(Problem to work on) What you return must match the data exactly, line for line.
============================================================
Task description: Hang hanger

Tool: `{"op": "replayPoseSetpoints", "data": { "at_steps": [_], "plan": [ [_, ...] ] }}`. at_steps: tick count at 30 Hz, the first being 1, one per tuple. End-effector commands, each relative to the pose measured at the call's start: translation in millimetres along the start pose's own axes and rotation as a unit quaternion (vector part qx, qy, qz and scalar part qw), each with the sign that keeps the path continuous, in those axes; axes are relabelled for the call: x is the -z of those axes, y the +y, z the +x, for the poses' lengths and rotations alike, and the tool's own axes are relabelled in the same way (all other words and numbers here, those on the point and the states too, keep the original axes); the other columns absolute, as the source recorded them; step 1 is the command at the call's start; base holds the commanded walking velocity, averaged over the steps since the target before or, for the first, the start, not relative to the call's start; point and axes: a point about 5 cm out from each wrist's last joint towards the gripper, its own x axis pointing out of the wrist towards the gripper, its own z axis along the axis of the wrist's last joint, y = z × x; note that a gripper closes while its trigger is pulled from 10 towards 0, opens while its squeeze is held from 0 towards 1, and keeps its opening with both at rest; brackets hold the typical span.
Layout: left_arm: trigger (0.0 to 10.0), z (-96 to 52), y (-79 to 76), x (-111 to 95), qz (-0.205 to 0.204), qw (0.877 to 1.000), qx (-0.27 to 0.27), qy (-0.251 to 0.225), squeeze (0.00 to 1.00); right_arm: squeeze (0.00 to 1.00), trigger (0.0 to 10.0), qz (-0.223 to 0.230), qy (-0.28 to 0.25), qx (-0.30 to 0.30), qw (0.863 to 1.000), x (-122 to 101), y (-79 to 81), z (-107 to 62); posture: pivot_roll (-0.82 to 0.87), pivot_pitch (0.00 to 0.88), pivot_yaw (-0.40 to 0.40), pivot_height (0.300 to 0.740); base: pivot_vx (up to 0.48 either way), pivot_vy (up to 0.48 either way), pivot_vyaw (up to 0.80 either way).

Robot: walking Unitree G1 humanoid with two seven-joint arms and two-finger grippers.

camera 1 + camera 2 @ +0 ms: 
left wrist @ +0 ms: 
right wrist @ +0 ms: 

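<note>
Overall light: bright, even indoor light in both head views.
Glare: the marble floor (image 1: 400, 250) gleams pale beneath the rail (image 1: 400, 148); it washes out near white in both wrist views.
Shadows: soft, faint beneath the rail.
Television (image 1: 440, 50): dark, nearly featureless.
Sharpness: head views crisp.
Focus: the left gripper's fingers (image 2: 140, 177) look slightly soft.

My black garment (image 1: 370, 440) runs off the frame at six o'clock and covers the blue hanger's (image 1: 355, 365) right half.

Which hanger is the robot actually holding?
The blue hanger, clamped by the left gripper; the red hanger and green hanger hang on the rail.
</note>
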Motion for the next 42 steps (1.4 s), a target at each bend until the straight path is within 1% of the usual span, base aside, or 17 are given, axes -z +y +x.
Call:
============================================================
(Response to this task)
Task description: Hang hanger

Tool: `{"op": "replayPoseSetpoints", "data": { "at_steps": [_], "plan": [ [_, ...] ] }}`. at_steps: tick count at 30 Hz, the first being 1, one per tuple. End-effector commands, each relative to the pose measured at the call's start: translation in millimetres along the start pose's own axes and rotation as a unit quaternion (vector part qx, qy, qz and scalar part qw), each with the sign that keeps the path continuous, in those axes; axes are relabelled for the call: x is the -z of those axes, y the +y, z the +x, for the poses' lengths and rotations alike, and the tool's own axes are relabelled in the same way (all other words and numbers here, those on the point and the states too, keep the original axes); the other columns absolute, as the source recorded them; step 1 is the command at the call's start; base holds the commanded walking velocity, averaged over the steps since the target before or, for the first, the start, not relative to the call's start; point and axes: a point about 5 cm out from each wrist's last joint towards the gripper, its own x axis pointing out of the wrist towards the gripper, its own z axis along the axis of the wrist's last joint, y = z × x; note that a gripper closes while its trigger is pulled from 10 towards 0, opens while its squeeze is held from 0 towards 1, and keeps its opening with both at rest; brackets hold the typical span.
Layout: left_arm: trigger (0.0 to 10.0), z (-96 to 52), y (-79 to 76), x (-111 to 95), qz (-0.205 to 0.204), qw (0.877 to 1.000), qx (-0.27 to 0.27), qy (-0.251 to 0.225), squeeze (0.00 to 1.00); right_arm: squeeze (0.00 to 1.00), trigger (0.0 to 10.0), qz (-0.223 to 0.230), qy (-0.28 to 0.25), qx (-0.30 to 0.30), qw (0.863 to 1.000), x (-122 to 101), y (-79 to 81), z (-107 to 62); posture: pivot_roll (-0.82 to 0.87), pivot_pitch (0.00 to 0.88), pivot_yaw (-0.40 to 0.40), pivot_height (0.300 to 0.740); base: pivot_vx (up to 0.48 either way), pivot_vy (up to 0.48 either way), pivot_vyaw (up to 0.80 either way).

Robot: walking Unitree G1 humanoid with two seven-joint arms and two-finger grippers.

camera 1 + camera 2 @ +0 ms: 
left wrist @ +0 ms: 
right wrist @ +0 ms: 

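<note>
Overall light: bright, even indoor light in both head views.
Glare: the marble floor (image 1: 400, 250) gleams pale beneath the rail (image 1: 400, 148); it washes out near white in both wrist views.
Shadows: soft, faint beneath the rail.
Television (image 1: 440, 50): dark, nearly featureless.
Sharpness: head views crisp.
Focus: the left gripper's fingers (image 2: 140, 177) look slightly soft.

My black garment (image 1: 370, 440) runs off the frame at six o'clock and covers the blue hanger's (image 1: 355, 365) right half.

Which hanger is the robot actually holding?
The blue hanger, clamped by the left gripper; the red hanger and green hanger hang on the rail.
</note>
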Motion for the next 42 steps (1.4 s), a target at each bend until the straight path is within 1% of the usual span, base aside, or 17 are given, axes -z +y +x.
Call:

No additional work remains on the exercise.